I have implemented the lpdf (and rng) for the multi_logit_normal. Based on your post here I was thinking of contributing it to Stan. Is there any information anywhere on what is expected of code for new distributions like this or how to open a PR for a new distribution?
I highly suggest that it be the Cholesky parameterization because you can reuse most the current mvn code and it’s more efficient and has derivatives. As @Bob_Carpenter says above, you can keep all the multi_normal_cholesky stuff and just add the jacobian adjustment for the logit transform. Literally it’s a one line adjustment. The harder part is adding chain-rule derivative for the partial wrt the input but it’s just the partial of the input that changes, so also not too difficult.

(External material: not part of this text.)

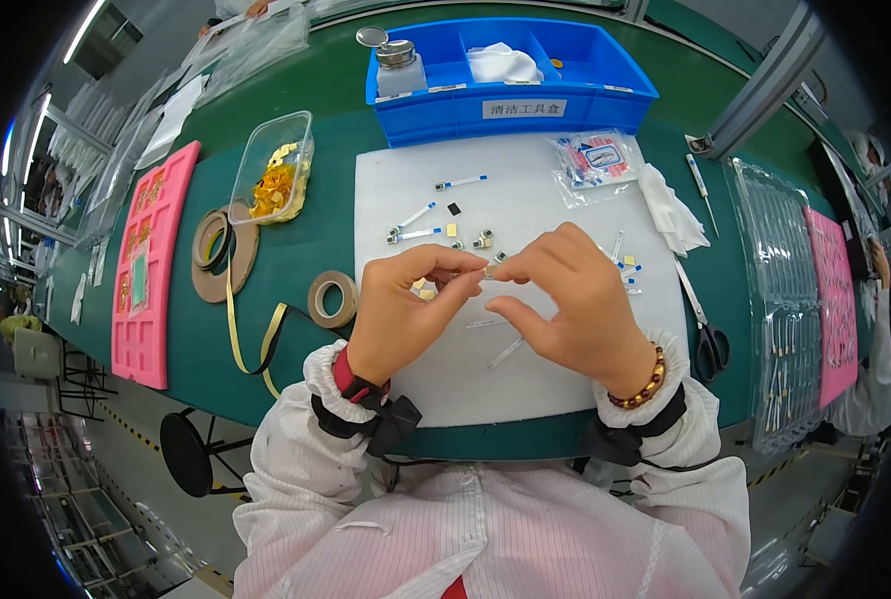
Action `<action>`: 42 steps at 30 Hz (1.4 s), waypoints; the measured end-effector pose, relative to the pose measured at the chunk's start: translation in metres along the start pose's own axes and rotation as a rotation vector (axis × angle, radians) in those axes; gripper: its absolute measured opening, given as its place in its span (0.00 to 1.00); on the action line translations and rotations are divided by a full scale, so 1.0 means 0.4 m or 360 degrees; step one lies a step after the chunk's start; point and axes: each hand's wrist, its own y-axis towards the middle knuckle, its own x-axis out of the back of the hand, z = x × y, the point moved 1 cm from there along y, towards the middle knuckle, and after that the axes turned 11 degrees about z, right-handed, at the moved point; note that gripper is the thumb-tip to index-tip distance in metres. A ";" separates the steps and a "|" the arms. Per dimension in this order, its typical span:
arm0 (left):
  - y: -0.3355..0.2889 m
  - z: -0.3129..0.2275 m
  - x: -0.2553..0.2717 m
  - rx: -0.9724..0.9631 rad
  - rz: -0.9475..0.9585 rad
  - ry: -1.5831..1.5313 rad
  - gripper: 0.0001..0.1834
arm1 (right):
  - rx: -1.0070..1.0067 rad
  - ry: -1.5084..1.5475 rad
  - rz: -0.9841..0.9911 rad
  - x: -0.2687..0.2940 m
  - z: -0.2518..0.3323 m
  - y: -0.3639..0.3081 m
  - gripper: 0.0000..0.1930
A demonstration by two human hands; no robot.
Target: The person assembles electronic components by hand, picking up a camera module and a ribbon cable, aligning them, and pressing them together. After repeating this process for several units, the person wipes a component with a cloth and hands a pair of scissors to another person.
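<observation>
Over the middle of a white mat (pixel 545 389), my left hand (pixel 406 304) pinches a tiny brownish piece between thumb and fingertips; its kind is too small to make out. My right hand (pixel 580 304) meets it there, bent fingertips at the same piece and thumb held a little apart below. Around both hands lie several small parts with flat ribbon cables, such as one with a blue-and-white tail (pixel 462 183) and another (pixel 413 236) near my left hand. A black square (pixel 454 209) and small yellow squares (pixel 451 230) lie beyond my fingers. Some parts are hidden beneath my hands.
A blue divided bin (pixel 520 128) stands at the back with a pump bottle (pixel 400 75). Left are a clear tub of gold pieces (pixel 301 170), tape rolls (pixel 334 299) and a pink tray (pixel 151 344). Right are scissors (pixel 707 344), a white cloth (pixel 673 215) and clear trays (pixel 780 299).
</observation>
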 end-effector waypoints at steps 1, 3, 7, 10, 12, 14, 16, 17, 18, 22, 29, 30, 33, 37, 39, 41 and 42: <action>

Great! Yes. I was actually thinking of adding both Chol and with Sigma? Yes. In both cases, we can use the multivariate normal and just add the jacobian.
A quick additional question then. Is there a standard for reference categories? I now use the last category, but think it is better to synchronize this if there is a Stan standard.
So the multi-logit-normal parameters mu and Sigma are defined on R^(D-1) and R^(D-1)*(D-1). The reference category is usually set to 0 so that the distribution is identified. I think this is usually referred to as the reference category. The question is what to use as the reference category? I now use category D.
Got it, first open a Stan math issue and ask. I don’t have any strong preference but someone might. I think the main thing is that we want this clearly documented for the user.
I’ll just mention that SUG 9.5 deals with something like this, but appears to omit the identifying constraint. However, SUG 9.5 cites Blei & Lafferty 2007, which in turn cites Aitchison & Shen 1980, who impose the identifying constraint by applying what they call a logistic transform to an n-1 dimensional normal variate, then deriving the final element by subtracting from 1. This is equivalent to using the last category as the reference category.